Now in “Exit Ghost”, Zuckerman spots Lonoff’s former lover, Amy Bellette, as he leaves the hospital. Frailer than Zuckerman and dying of cancer, he follows her, but does not approach her. In turn, we follow Zuckerman as he traipses through Manhattan as only Zuckerman can: stopping by The Strand to repurchase all of Lonoff’s books, instructing passionately about the late or final works of Strauss and George Plimpton and Joseph Conrad, defying an impulse to visit Ground Zero (it “would have been wholly out of character for the character I’d become”), and walking the old familiar rooms of the Met. Along the way, we pain at this Luddite Zuckerman during a tirade about the unnerving ubiquity of cell phones.
“Exit Ghost” is not about Zuckerman’s New York, but it is where Roth fulfills most of his promises. Roth envisions Zuckerman as a modern day Rip Van Winkle, but instead of leaving the issue at a banal allusion, Roth invokes the meat of the fable, injecting its historical significance, of going to sleep a British subject and awaking as a citizen of the United States, a country he’s never heard of. Here is Zuckerman walking through midtown with “Rip’s rusty gun in my hand and his ancient clothes on my back and an army of the curious crowding around to look me over, this eviscerated stranger walking in their midst, a relic of bygone days amid the noises and buildings and workers and traffic.”
Beyond these moments, there is a plot in which Zuckerman reunites with the infirm and impoverished Amy Bellette and tries to fend off an enterprising journalist from destroying the reputation of the long-dead and largely-forgotten Lonoff . Zuckerman also nearly decides to swap his house for an apartment on the Upper West Side owned by a young married couple (the wife, of course, becomes the object of Zuckerman’s allegedly-left-for-dead libido, which he harnesses into a written play of imagined conversations).
However, Zuckerman’s memory is failing him along with his body.
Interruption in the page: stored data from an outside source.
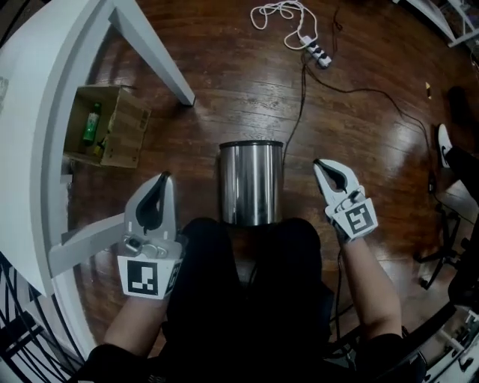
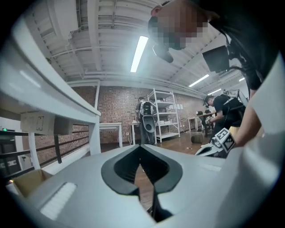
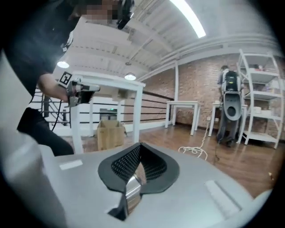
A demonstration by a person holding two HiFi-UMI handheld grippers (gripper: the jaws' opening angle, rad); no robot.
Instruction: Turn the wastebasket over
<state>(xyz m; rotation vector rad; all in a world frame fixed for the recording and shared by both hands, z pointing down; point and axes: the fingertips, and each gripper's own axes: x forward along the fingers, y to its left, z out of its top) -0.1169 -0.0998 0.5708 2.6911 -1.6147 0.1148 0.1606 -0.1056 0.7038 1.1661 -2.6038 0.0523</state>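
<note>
While you stand over it, the wastebasket (image 1: pixel 251 183) sits upright on the wooden floor (image 1: pixel 224 75), a shiny steel cylinder just ahead of your dark-trousered legs (image 1: pixel 247 299) and between your two tools. Neither tool touches it: each is off to its own side, clear of the steel wall. From the head view you cannot tell which end of the can faces up.

Your left gripper (image 1: pixel 163 178) points forward and about level, left of the can. Its fingers (image 2: pixel 129 162) are pressed together tip to tip with nothing between them (its own view shows only bare floor through the gap behind the tips).

Your right gripper (image 1: pixel 320 164) is right of the can, angled slightly inward. Its fingers (image 3: pixel 153 167) are closed on each other too, and they hold nothing; the only bright piece behind the tips is a part of the tool itself.

To your left, a white table (image 1: pixel 30 112) runs along the edge of the head view. Beneath it is an open cardboard box (image 1: pixel 123 127) with a green bottle (image 1: pixel 91 123) inside. Farther out on the floor lies a power strip (image 1: pixel 316 54) with a coiled white cord (image 1: pixel 281 13), and a black cable (image 1: pixel 303 97) trails from there toward the can.
</note>
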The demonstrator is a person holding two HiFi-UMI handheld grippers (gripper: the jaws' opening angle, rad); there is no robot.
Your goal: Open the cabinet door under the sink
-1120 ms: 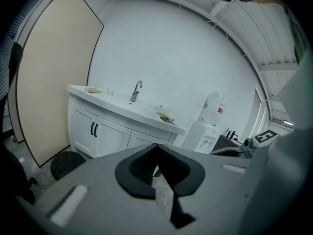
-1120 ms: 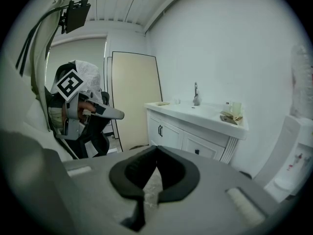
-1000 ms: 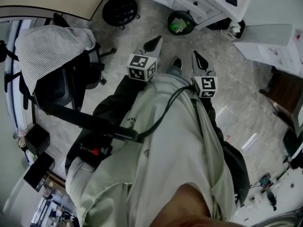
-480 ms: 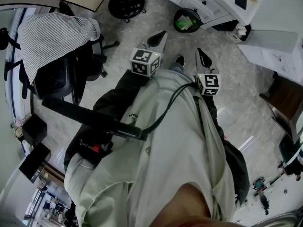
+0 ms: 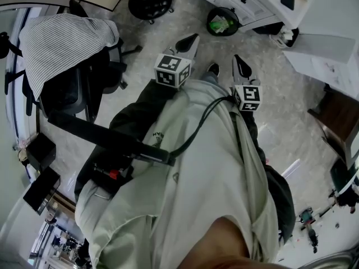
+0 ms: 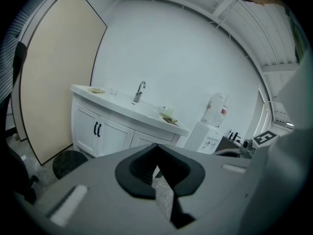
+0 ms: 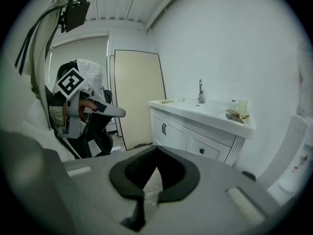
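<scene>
The white sink cabinet [image 6: 113,136] stands across the room, both doors closed, with two black handles [image 6: 98,129] side by side. The faucet [image 6: 140,91] rises above it. In the right gripper view the same cabinet [image 7: 182,133] and its handles [image 7: 164,129] are well ahead of the jaws. My left gripper [image 6: 157,148] is shut and empty, far from the doors. My right gripper [image 7: 156,149] is also shut with nothing in it. In the head view the left gripper [image 5: 188,41] and the right gripper [image 5: 239,65] point toward the cabinet [image 5: 241,1] from in front of the person's body.
A black bin with green waste [image 5: 222,22] sits by the cabinet. A round black stool [image 5: 150,1] is to its left, and a chair draped in striped cloth [image 5: 61,43] at far left. A water dispenser [image 6: 214,112] stands right of the sink. A beige panel [image 6: 54,92] leans on the left wall.
The head view has drifted slightly, so the cabinet and bin sit a little higher. Both grippers hold the same pose and stay shut.
</scene>
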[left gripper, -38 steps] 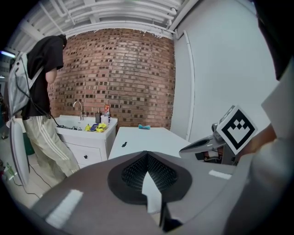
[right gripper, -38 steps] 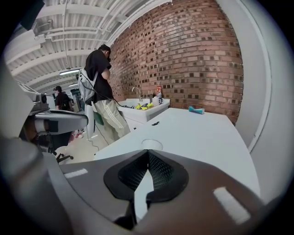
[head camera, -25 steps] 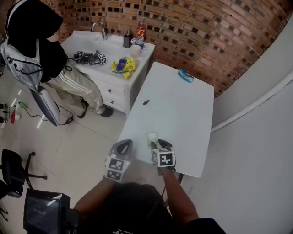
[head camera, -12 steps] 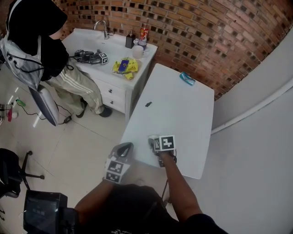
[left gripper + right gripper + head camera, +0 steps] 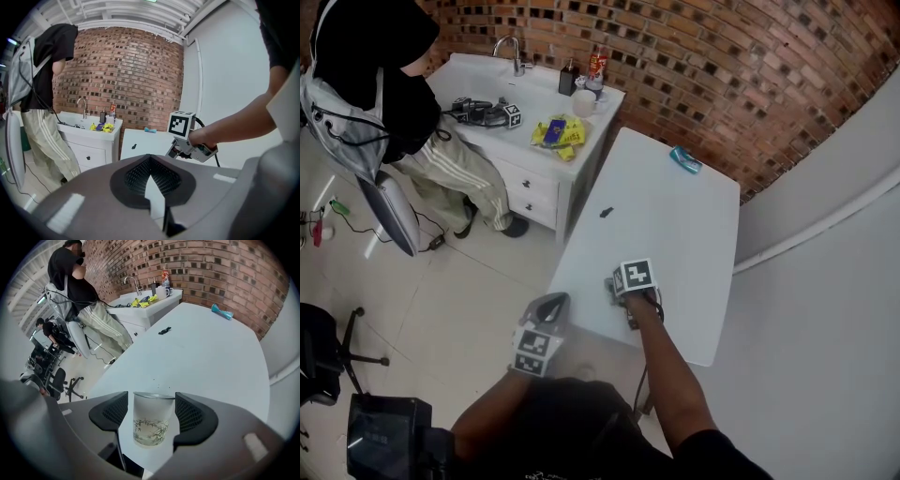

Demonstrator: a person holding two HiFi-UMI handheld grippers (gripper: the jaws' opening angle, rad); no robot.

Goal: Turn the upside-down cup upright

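Note:
A frosted glass cup (image 5: 151, 420) with a bamboo print stands on the white table (image 5: 675, 234) near its front edge. My right gripper (image 5: 151, 404) points steeply down and straddles it. Its jaws have just been opening; the cup sits between the pads with a thin gap on each side. The cup's rounded narrow end faces the camera and its wide end lies toward the table. In the head view the right gripper (image 5: 622, 289) hides the cup. My left gripper (image 5: 546, 311) hangs off the table's front left corner, shut and empty (image 5: 151, 161).
A teal object (image 5: 684, 159) lies at the table's far end and a small black item (image 5: 606, 212) near its left edge. A sink counter (image 5: 534, 103) with bottles and yellow packets stands beyond, and a person in black (image 5: 366, 56) beside it. Office chairs are at the left.
The right gripper has moved forward and down over the cup and tipped steeper. The cup, visible beyond it a second ago, is now covered in the head view. The left gripper stayed put.

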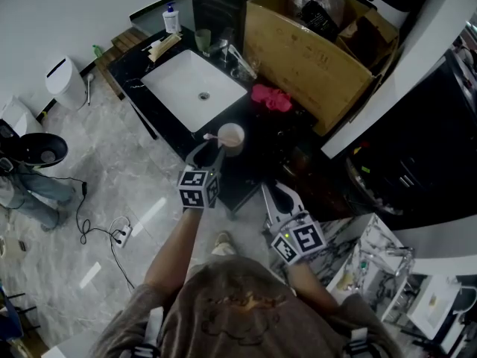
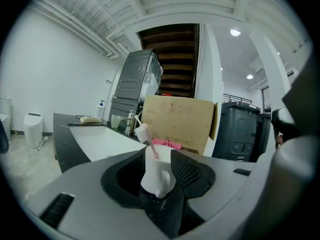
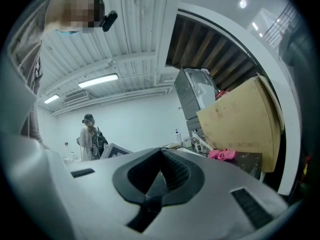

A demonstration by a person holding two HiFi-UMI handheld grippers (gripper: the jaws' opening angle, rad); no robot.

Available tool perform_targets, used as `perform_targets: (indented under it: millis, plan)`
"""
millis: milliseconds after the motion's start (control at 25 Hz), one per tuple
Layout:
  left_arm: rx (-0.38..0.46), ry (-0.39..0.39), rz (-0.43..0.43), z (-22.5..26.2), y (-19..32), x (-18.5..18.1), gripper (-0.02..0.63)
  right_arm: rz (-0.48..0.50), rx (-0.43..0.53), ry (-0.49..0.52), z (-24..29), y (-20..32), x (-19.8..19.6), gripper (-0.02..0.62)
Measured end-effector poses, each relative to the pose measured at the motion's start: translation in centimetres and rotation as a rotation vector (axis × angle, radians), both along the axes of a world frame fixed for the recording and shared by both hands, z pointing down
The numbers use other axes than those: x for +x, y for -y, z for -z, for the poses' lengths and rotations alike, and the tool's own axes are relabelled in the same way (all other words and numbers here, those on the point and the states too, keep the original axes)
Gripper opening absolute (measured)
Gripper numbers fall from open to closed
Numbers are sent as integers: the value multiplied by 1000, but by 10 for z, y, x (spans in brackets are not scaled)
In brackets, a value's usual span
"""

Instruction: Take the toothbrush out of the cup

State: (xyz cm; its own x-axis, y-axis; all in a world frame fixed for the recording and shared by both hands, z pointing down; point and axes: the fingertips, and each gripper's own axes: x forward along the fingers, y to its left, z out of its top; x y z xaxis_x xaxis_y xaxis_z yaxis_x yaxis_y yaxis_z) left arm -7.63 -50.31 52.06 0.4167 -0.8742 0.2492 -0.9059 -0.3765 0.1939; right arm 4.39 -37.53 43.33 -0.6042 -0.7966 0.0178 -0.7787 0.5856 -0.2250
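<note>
A white handled cup (image 1: 232, 136) stands on the black counter (image 1: 257, 159) just right of the sink, with a pink toothbrush (image 1: 212, 135) leaning out of it to the left. In the left gripper view the cup (image 2: 158, 175) sits between the jaws, and the toothbrush (image 2: 145, 136) shows its white head above the rim. My left gripper (image 1: 211, 152) (image 2: 156, 170) has its jaws wide and close on either side of the cup; I see no pad pressing it. My right gripper (image 1: 271, 194) (image 3: 161, 153) hangs off the counter's front edge, shut and empty.
A white sink (image 1: 194, 88) lies left of the cup, and a pink cloth (image 1: 272, 98) lies behind it. A big cardboard box (image 1: 313, 51) stands at the back right. A soap bottle (image 1: 171, 19) and a green cup (image 1: 203, 39) stand at the far end. A person (image 1: 30, 177) stands on the floor at the left.
</note>
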Motion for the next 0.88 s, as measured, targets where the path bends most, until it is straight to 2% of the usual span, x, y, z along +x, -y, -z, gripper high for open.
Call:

As promised by “The Ghost Writer,” the two most defining organs of the Zuckerman legacy are on the cusp of being obsolete. Ill-equipped to be powerless, Zuckerman bolts for the harborage of the Berkshires, where he will die “like Amy, like Lonoff, like Plimpton, like everyone who had braved the feat and the task.”
I would add “like Elvis” to that list. “The Ghost Writer” is Roth’s version of those early Memphis recordings, which some devotees cherish most because of how the youthful sounds echoed hauntingly with promise. “Exit Ghost” is Roth’s dénouement, those late Vegas specials where America saw a man, like Zuckerman, beyond his faculties, at his most honest and human. They represent imperfect bookends to something definitively ours and definitively American, something massive in scope, which will mark the time between generations.